You could look to the Hurley brothers — Arizona State’s Bobby and UConn’s Dan, both of whom have the requisite how-dare-the-refs-penalize-us tics that enrage opposing fans. Bobby, of course, bleeds Duke blue. But again, they lack the requisite victory totals necessary to turn the entire country against them.

Auburn’s Bruce Pearl has his share of detractors, isn’t afraid of a microphone and has something going with the Tigers. But it’s still Auburn basketball, which doesn’t even get Crimson Tide juices flowing too much.

Which brings us to the reason none of these coaches will take over the mantle of Coach K: they’re not coaching at Duke.

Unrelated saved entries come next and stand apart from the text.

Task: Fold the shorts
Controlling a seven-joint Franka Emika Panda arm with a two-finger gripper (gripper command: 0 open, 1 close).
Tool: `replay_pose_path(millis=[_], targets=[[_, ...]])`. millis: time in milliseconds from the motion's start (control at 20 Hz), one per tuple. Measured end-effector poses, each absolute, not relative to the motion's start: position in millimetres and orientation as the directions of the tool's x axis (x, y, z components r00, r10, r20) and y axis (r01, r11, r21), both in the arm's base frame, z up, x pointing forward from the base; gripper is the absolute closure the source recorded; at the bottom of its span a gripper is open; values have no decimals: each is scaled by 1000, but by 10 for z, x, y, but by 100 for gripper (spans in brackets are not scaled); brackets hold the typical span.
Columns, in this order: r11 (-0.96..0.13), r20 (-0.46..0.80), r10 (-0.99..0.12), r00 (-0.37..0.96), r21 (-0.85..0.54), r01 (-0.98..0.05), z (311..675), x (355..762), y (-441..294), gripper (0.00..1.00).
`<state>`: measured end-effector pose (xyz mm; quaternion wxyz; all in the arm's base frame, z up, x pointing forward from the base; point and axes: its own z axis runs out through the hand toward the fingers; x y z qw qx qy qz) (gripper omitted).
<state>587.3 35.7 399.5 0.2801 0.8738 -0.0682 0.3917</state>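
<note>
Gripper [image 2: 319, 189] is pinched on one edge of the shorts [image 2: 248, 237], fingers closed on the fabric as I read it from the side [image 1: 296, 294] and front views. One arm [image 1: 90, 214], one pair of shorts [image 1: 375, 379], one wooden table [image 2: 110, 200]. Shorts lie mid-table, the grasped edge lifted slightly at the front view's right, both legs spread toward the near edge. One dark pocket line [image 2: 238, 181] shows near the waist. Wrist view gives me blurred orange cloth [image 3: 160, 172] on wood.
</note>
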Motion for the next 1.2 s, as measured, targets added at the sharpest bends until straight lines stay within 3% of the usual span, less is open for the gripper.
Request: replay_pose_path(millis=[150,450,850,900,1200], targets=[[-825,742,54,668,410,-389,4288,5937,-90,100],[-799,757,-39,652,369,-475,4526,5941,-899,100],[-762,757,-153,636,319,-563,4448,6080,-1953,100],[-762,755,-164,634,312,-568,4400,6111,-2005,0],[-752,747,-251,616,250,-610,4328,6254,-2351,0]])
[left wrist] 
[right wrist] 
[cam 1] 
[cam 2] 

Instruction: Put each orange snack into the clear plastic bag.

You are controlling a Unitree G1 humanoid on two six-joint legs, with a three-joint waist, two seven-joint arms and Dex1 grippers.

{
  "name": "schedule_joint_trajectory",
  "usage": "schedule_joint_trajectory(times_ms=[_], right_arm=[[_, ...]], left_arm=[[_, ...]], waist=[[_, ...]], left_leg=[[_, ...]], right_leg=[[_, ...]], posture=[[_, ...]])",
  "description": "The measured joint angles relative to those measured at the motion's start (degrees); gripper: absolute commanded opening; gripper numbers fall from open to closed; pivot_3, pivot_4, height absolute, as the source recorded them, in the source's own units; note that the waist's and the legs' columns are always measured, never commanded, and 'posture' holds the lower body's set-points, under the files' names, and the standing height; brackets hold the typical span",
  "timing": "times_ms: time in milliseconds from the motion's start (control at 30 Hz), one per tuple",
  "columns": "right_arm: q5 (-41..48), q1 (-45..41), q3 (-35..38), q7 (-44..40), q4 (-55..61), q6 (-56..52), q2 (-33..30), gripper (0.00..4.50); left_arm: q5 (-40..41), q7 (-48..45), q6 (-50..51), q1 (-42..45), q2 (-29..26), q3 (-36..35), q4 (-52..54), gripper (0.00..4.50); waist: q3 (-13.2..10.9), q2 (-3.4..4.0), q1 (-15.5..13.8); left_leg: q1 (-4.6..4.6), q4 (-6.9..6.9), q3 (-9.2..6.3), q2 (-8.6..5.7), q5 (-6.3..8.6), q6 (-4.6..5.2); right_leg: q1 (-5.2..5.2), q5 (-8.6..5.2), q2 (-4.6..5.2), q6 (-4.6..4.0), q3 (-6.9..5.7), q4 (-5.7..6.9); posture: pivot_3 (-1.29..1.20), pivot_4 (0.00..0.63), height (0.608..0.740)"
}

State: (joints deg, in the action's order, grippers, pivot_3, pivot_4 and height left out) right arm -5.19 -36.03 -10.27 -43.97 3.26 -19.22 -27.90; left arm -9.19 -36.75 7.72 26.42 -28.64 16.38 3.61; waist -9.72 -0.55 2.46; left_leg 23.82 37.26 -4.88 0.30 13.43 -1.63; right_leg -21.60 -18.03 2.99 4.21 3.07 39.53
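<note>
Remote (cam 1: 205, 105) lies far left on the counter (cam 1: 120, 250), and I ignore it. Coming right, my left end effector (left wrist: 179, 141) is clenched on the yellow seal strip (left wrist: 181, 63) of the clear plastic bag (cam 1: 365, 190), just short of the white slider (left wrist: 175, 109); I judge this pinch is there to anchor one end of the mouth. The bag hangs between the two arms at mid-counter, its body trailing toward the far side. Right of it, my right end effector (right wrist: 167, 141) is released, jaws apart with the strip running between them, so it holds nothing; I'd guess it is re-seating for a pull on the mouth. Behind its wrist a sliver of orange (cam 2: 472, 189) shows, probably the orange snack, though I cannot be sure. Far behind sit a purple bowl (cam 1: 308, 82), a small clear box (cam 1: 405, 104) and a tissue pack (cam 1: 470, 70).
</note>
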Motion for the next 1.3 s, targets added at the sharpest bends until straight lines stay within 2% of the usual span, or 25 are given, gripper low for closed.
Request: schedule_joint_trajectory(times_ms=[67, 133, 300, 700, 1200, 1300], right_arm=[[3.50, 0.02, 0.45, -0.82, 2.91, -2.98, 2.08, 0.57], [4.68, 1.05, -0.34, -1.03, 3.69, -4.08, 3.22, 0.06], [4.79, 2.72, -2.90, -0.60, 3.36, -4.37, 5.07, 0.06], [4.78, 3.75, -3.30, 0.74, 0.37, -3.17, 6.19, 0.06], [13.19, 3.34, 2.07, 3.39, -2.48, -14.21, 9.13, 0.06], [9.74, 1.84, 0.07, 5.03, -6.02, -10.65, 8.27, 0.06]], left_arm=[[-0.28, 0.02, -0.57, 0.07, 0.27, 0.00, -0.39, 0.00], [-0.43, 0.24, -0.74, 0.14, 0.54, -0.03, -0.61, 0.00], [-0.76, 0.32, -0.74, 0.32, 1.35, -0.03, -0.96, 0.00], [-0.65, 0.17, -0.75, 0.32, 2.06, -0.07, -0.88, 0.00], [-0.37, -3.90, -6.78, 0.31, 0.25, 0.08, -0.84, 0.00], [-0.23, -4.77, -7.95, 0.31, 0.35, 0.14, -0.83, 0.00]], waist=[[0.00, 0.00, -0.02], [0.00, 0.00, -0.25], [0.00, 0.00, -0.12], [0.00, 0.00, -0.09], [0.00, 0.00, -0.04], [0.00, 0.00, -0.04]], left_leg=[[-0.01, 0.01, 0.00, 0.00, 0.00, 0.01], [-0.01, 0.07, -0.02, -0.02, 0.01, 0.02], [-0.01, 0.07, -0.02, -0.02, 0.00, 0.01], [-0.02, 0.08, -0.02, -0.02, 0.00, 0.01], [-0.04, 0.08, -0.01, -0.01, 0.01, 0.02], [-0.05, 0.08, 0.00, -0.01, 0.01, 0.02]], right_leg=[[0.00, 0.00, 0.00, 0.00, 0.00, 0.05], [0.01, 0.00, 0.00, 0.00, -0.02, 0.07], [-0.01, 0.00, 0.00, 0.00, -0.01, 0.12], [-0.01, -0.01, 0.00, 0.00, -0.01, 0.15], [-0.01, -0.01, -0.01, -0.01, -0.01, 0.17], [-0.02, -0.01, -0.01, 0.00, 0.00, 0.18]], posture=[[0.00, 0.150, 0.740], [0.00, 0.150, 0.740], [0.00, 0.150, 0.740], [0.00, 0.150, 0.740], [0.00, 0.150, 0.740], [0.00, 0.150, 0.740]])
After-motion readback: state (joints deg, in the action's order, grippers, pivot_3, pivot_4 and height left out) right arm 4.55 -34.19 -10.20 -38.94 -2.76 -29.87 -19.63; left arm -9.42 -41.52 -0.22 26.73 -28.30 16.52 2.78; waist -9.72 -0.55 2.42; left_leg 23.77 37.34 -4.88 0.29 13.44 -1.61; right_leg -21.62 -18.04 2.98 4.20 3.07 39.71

Duke, as an institution, inspires more rage and disgust than any five other schools in the college basketball universe combined. (You know how to tell someone’s a Duke student, right? Don’t worry, they’ll tell you in the first 30 seconds you meet them.) Coach K embodied the entire Duke arrogant-victimhood ethos: Why isn’t everyone always telling us how great we are?

So that leaves us, really, with only one candidate, and it’s the obvious one all along: Jon Scheyer, Coach K’s replacement on the Duke sideline. He inherits a team capable of a deep tournament run, he’s already swaddled in the entire Duke atmosphere, and — like so many Duke fans — he got the job in part because he was part of the family.

Granted, Scheyer has aspects of his character that might actually make him seem likable: he was a public school kid, his pro career was derailed by an eye injury, and he wasn’t a high-strung, agitated, foul-seeking shrieker, unlike so many Duke players. So, points in his favor there.

Scheyer may not have Krzyzewski’s … well, let’s call it “prickly” character. But that’s the kind of thing you can learn, particularly if things don’t immediately fall in Duke’s favor from the start of the 2022-23 season. (Plus, with Scheyer in house, there’s always the possibility that Coach K won’t be as far from the program as he’d like us to believe … )

We’d wish you good luck, Coach Scheyer, but Duke’s already up to its horns in more luck than it deserves.